MetroTimes (Surabaya) – CW (14), siswa kelas IX di sebuah SMP Negeri di Kecamatan Pabean Cantikan, Surabaya, melaporkan kasus bullying yang dialaminya sejak kelas VII ke Polres Pelabuhan Tanjung Perak pada 1 Oktober lalu. Namun, langkah beraninya tersebut justru berujung pada dugaan intimidasi dari pihak sekolah.
Menurut Johan Widjaja, pengacara CW, setelah melapor, CW dipanggil oleh guru bimbingan konseling (BK) dan Wakil Kepala Sekolah. Di sana, ia diminta mencabut laporan tersebut. Ketika CW menolak, ia dicap egois dan disebut mencemarkan nama baik sekolah.
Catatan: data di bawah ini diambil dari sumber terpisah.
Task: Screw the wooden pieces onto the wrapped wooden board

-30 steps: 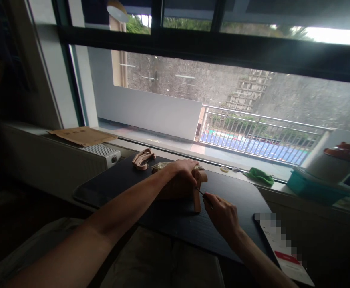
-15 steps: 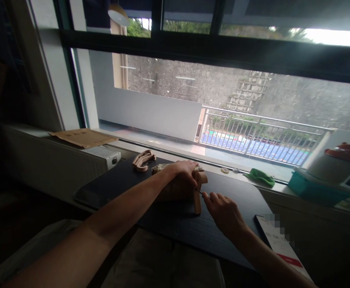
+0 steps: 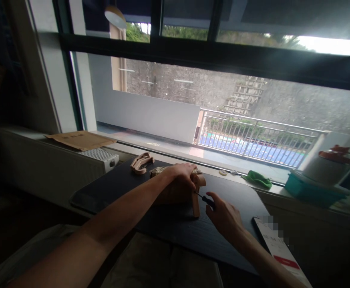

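My left hand (image 3: 184, 173) is closed over the top of a brown wooden piece (image 3: 196, 205) with a rounded end and a straight leg-like part. A patterned, pale carved edge (image 3: 157, 171) shows behind my forearm; the rest of this object is hidden under the arm. In my right hand (image 3: 224, 214) is a small screwdriver (image 3: 208, 201) with a dark handle. Its thin shaft points left, and the tip meets the wooden piece just below my left fingers. Farther back on the table lies a curved wooden part (image 3: 141, 163), apart from both hands.
The dark table (image 3: 232, 240) stands against the windowsill. A phone (image 3: 278, 248) lies at its right edge. Along the sill are a green cloth-like item (image 3: 257, 180), a teal box (image 3: 313, 190) and small rings (image 3: 223, 173). A brown envelope (image 3: 80, 140) rests on the radiator (image 3: 105, 158) at left.
My right fingers have loosened and drawn back along the screwdriver, so more of its dark handle shows. My left hand stays on the wooden piece. The view has shifted slightly.
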`<state>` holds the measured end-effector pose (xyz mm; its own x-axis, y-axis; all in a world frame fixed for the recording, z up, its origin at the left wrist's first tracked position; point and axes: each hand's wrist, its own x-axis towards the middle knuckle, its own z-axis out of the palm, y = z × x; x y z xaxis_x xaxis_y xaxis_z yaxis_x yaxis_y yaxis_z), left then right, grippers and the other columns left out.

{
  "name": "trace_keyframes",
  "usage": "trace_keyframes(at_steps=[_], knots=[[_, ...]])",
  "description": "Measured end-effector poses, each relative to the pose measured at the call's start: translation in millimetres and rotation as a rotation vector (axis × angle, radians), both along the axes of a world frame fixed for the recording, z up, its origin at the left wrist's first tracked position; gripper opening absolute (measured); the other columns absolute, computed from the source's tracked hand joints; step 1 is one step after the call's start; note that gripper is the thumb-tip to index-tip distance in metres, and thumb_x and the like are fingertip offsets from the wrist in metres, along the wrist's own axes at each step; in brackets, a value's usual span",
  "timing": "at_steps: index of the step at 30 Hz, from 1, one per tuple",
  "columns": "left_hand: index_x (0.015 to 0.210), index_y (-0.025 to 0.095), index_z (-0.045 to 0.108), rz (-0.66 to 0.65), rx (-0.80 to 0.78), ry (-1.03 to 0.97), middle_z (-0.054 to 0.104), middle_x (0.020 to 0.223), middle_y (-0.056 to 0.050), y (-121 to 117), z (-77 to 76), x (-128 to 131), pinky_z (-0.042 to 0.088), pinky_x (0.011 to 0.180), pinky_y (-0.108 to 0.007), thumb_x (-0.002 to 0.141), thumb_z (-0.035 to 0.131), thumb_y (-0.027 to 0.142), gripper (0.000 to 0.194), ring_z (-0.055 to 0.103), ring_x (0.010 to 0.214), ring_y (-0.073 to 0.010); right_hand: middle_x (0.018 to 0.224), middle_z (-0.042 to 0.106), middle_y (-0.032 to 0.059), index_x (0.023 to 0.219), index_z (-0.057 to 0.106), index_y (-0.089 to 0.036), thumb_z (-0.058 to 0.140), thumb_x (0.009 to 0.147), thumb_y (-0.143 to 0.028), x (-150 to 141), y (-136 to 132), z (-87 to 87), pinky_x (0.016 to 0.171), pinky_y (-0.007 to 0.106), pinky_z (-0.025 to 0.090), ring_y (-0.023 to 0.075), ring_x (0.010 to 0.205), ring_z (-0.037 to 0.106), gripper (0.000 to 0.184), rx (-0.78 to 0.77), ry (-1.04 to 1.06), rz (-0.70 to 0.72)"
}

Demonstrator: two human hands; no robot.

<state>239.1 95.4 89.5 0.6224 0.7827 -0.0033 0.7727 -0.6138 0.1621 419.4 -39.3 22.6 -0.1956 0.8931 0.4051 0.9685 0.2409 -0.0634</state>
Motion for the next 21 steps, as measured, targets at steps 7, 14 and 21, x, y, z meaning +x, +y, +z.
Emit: trace_keyframes(at_steps=[7, 14, 21], knots=[[0.12, 0.023, 0.048, -0.014, -0.005, -0.004, 0.056, 0.126, -0.008, 0.3, -1.2, -0.3, 0.045, 0.091, -0.033, 0.053, 0.075, 0.057, 0.08, 0.053, 0.114, -0.029, 0.092, 0.068, 0.0083, 0.109, 0.064, -0.018, 0.047, 0.086, -0.005, -2.9, 0.6, 9.3, 0.064, 0.027, 0.042, 0.018, 0.082, 0.062, 0.031, -0.008, -0.113, 0.139], [0.121, 0.025, 0.047, -0.013, -0.01, -0.005, 0.055, 0.129, -0.007, 2.3, -2.6, 0.3, 0.043, 0.092, -0.032, 0.054, 0.075, 0.056, 0.079, 0.053, 0.115, -0.0281, 0.079, 0.073, 0.0034, 0.107, 0.068, -0.019, 0.026, 0.099, -0.038, 1.6, 4.1, -25.7, 0.055, 0.021, 0.045, 0.0138, 0.067, 0.067, 0.047, -0.06, 0.124, -0.055], [0.123, 0.024, 0.047, -0.011, 0.002, 0.009, 0.056, 0.128, -0.007, 0.8, -0.4, 0.0, 0.044, 0.092, -0.032, 0.053, 0.076, 0.057, 0.082, 0.052, 0.116, -0.0282, 0.087, 0.071, 0.0029, 0.123, 0.057, -0.022, 0.046, 0.089, -0.019, 4.9, 1.2, -5.5, 0.053, 0.024, 0.04, 0.0165, 0.068, 0.066, 0.036, -0.009, -0.014, 0.009]])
“Bahkan pihak sekolah menyebut CW seperti hama karena dianggap merusak nama baik sekolah. Mereka juga mencoba menyuap CW dengan uang Rp500.000 agar mau mencabut laporan,” ungkap Johan.
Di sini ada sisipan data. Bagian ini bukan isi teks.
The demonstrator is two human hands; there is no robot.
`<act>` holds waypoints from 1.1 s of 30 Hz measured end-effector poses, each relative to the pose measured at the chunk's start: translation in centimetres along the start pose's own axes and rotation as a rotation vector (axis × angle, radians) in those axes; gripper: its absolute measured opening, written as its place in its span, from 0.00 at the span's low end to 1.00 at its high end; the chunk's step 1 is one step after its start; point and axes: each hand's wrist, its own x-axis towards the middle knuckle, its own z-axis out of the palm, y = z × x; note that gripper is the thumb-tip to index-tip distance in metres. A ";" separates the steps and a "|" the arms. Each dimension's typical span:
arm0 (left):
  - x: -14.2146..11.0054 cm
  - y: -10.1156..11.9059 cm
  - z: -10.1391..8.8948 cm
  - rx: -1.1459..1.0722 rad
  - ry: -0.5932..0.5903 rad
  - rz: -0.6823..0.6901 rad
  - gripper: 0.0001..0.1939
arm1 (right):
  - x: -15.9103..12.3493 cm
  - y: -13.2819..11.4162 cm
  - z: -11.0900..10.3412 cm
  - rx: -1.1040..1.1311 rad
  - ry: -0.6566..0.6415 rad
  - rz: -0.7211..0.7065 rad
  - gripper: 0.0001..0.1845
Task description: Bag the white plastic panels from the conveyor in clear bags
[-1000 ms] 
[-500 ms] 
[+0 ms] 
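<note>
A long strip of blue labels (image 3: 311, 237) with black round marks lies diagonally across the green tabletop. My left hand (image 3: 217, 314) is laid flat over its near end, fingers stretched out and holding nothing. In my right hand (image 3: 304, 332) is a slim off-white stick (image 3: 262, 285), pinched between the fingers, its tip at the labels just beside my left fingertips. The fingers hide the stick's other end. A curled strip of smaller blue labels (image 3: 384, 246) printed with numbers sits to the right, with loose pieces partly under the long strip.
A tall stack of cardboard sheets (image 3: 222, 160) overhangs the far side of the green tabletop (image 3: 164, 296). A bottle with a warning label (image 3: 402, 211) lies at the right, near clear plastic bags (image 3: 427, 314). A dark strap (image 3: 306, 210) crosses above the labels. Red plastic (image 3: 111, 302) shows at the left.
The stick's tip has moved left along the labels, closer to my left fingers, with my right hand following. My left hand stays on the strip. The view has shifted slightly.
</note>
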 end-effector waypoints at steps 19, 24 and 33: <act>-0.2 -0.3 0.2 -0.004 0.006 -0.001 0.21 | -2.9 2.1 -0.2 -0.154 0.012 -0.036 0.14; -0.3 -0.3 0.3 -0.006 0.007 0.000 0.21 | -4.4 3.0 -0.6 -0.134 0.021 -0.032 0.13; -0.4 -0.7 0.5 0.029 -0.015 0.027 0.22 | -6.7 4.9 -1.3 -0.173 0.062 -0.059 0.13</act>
Johan menjelaskan bahwa bullying yang dialami CW berlangsung bertahun-tahun. Selain diejek karena bicaranya gagap, CW menjadi korban kekerasan fisik dari enam teman sekelasnya, yang kerap memukul, menendang, hingga mengancam menggunakan pisau.
“Saat berenang, ada tuduhan CW dipermalukan dengan direndahkan secara fisik. Tapi pernyataan teradu berbeda. Kami masih tunggu hasil investigasi,” kata Gandang, Penyidik PPA Polres Tanjung Perak.
Menurut pihak sekolah, enam siswa teradu sudah diberi sanksi belajar di ruang BK selama dua minggu. Namun, CW tetap merasa tak nyaman karena kelasnya tak pernah dipisah dari para pelaku.
Kasus ini kini dalam penyelidikan, dan Unit Perlindungan Perempuan dan Anak (PPA) akan mempertemukan CW, pihak sekolah, dan keenam siswa yang teradu untuk mencari titik terang. Polisi berharap pertemuan tersebut dapat mengungkap fakta sebenarnya dan memberikan keadilan bagi semua pihak.